2 La question qui me semble centrale dans ton cinéma n’est pas « comment filmer l’enfance » mais plutôt « pourquoi filmer les enfants ».

R- C’est assez vrai. Je cherche une façon de filmer l’impossibilité même de filmer une enfance.

Ce qui m’intéressait, c’était de prendre un épisode charnière de ma propre enfance,  et de ne surtout pas chercher à l’illustrer.

Qu’est-ce qui se passe, au cinéma, quand on se sert d’une histoire vraie comme matière première, et qu’on veut faire autre chose que de le mettre en image, prendre des acteurs, leur donner des rôles, les faire parler ?

Je ne me voyais pas engager un petit garçon et lui faire dire des choses que j’étais censé avoir dites lorsque j’avais son âge.

Pendant des années j’ai renoncé à faire ce film qui me semblait impossible.

Et puis, un jour, j’ai compris que ce qui me plaisait dans ce projet, c’était, précisément, cette idée d’impossibilité.

Je me suis dit que j’allais faire un film impossible.

Qu’est-ce que c’est que l’impossibilité au cinéma ? Qu’est-ce qui se passe quand on déclare forfait ?

On peut commencer un film puis l’arrêter… jeter l’éponge.

Ou, au contraire, faire un film autour de cette impossibilité. Cette impossibilité de dire l’enfance.

C’est aussi une façon de la dire que de ne rien pouvoir en faire. C’est aussi une façon de la dire que de dire son impossibilité à en faire quelque chose.

J’ai compris que je ne voulais pas faire un film sur mon enfance. J’ai compris que je voulais faire un film autour de l’enfance. Tourner autour de l’enfance en cercles concentriques de plus en plus rapprochés, tout en sachant que jamais je n’en atteindrai le noyau dur.

J’étais obsédé par cette idée de sujet et de noyau dur. C’est contre ça que j’ai buté pendant des années.

Je voulais épuiser le sujet. Je voulais atteindre sa substantifique moelle.

J’avais peur d’être banal, allusif, superficiel. J’avais peur de passer à côté de mon sujet. J’avais peur de passer à côté de l’enfance.
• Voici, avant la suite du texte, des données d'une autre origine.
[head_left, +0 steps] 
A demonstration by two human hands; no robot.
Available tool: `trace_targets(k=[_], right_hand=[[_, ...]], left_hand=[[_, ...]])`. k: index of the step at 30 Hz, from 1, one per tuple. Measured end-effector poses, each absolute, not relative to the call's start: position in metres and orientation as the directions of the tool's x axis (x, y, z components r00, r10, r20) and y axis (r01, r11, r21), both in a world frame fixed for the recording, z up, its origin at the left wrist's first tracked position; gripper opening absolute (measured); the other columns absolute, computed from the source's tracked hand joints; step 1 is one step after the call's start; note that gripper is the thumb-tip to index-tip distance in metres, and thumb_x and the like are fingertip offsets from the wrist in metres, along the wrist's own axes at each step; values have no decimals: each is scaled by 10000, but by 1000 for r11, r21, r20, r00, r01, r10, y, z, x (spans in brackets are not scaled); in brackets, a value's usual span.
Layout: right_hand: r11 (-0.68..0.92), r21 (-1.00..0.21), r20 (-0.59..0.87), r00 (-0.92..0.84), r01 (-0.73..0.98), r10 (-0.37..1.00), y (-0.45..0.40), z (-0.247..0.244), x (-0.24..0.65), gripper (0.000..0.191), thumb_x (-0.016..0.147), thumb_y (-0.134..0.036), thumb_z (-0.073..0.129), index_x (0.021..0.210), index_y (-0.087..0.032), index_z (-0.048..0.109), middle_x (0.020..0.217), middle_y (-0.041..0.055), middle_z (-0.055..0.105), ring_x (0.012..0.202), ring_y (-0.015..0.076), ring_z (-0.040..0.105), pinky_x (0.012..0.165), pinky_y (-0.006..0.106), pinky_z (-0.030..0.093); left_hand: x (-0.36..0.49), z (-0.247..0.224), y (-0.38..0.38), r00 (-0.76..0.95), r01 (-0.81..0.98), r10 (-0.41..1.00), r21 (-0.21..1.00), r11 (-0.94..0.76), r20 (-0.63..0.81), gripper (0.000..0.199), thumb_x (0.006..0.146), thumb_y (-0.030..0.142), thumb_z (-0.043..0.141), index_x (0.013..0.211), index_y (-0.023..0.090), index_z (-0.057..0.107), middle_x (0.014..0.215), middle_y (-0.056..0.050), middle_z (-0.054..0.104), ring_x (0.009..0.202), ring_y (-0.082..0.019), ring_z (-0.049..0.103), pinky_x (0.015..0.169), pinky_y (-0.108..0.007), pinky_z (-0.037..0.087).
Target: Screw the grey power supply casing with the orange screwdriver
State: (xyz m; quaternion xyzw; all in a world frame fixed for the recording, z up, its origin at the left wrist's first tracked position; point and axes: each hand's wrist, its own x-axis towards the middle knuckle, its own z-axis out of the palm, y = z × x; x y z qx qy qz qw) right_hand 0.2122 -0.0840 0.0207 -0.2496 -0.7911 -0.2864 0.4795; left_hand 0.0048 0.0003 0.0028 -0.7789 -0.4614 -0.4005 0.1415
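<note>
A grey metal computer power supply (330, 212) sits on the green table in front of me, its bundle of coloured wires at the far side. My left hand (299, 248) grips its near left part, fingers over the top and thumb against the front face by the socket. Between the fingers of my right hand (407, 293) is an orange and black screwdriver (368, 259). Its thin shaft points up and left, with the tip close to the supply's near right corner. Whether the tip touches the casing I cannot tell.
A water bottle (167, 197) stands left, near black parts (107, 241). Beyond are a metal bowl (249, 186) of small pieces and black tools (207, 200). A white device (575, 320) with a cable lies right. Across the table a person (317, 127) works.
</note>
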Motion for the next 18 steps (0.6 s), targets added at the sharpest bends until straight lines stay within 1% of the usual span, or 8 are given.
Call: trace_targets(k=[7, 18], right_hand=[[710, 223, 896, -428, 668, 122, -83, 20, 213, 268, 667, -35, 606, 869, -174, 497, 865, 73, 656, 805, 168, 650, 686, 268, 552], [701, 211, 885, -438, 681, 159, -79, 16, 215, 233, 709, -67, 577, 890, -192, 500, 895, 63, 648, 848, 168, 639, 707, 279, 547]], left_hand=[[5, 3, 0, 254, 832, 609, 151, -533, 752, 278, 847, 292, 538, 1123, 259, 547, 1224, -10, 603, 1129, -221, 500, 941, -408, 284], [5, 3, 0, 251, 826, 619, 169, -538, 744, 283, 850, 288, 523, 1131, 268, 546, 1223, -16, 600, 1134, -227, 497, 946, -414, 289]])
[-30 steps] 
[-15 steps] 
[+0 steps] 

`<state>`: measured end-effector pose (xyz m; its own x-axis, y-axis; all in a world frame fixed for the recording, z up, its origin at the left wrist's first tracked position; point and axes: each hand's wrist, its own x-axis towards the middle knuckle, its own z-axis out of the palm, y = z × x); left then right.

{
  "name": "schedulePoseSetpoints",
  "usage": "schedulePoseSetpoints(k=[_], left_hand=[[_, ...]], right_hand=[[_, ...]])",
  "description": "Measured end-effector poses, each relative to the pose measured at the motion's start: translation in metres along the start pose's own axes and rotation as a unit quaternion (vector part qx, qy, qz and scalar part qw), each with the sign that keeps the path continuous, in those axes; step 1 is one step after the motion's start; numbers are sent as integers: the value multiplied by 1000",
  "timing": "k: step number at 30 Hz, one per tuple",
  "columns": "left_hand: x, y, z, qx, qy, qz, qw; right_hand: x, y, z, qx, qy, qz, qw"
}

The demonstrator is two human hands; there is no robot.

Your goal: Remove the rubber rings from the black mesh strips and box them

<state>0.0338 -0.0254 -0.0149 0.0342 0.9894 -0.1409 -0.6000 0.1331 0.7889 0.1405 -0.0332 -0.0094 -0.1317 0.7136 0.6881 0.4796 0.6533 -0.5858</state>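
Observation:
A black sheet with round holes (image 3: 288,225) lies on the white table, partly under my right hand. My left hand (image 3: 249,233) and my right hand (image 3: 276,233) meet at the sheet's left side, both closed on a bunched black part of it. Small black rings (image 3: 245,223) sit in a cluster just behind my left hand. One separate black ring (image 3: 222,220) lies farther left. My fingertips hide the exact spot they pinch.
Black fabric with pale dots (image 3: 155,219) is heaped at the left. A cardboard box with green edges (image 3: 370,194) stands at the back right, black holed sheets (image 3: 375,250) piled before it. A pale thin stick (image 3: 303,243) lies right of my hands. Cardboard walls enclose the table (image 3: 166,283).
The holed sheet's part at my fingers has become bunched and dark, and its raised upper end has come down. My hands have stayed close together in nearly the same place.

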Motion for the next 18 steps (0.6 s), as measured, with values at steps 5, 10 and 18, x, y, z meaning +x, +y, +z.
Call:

Jusqu’au jour où j’ai compris que le petit garçon que j’étais était passé à côté de sa propre enfance. Qu’il n’avait jamais été un enfant. Que c’était ça, le sujet de mon film. Un enfant qui court après son enfance.

Un enfant qui cherche à comprendre ce que c’est que d’être un enfant.

Toute tentative d’appréhender l’enfance au cinéma ne peut être que l’inéluctable chronique d’un échec annoncé et vécue comme tel. Une utopie dont la beauté tient à l’illusion lyrique qui consiste à croire à la vérité argumentée, avérée, incontestée, objective, de nos propres souvenirs. L’autobiographie au fond n’est, ni plus ni moins, qu’un art du mensonge documentaire.

Ce que souvent les gens ne comprennent pas, c’est qu’on ne fait pas un film sur soi.

Ce n’est pas parce qu’on utilise des éléments de sa propre biographie qu’on fait des films autobiographiques, qu’on fait des films pour se soulager d’un vécu douloureux ou simplement obsessionnel.

Filmer n’est en rien un acte cathartique.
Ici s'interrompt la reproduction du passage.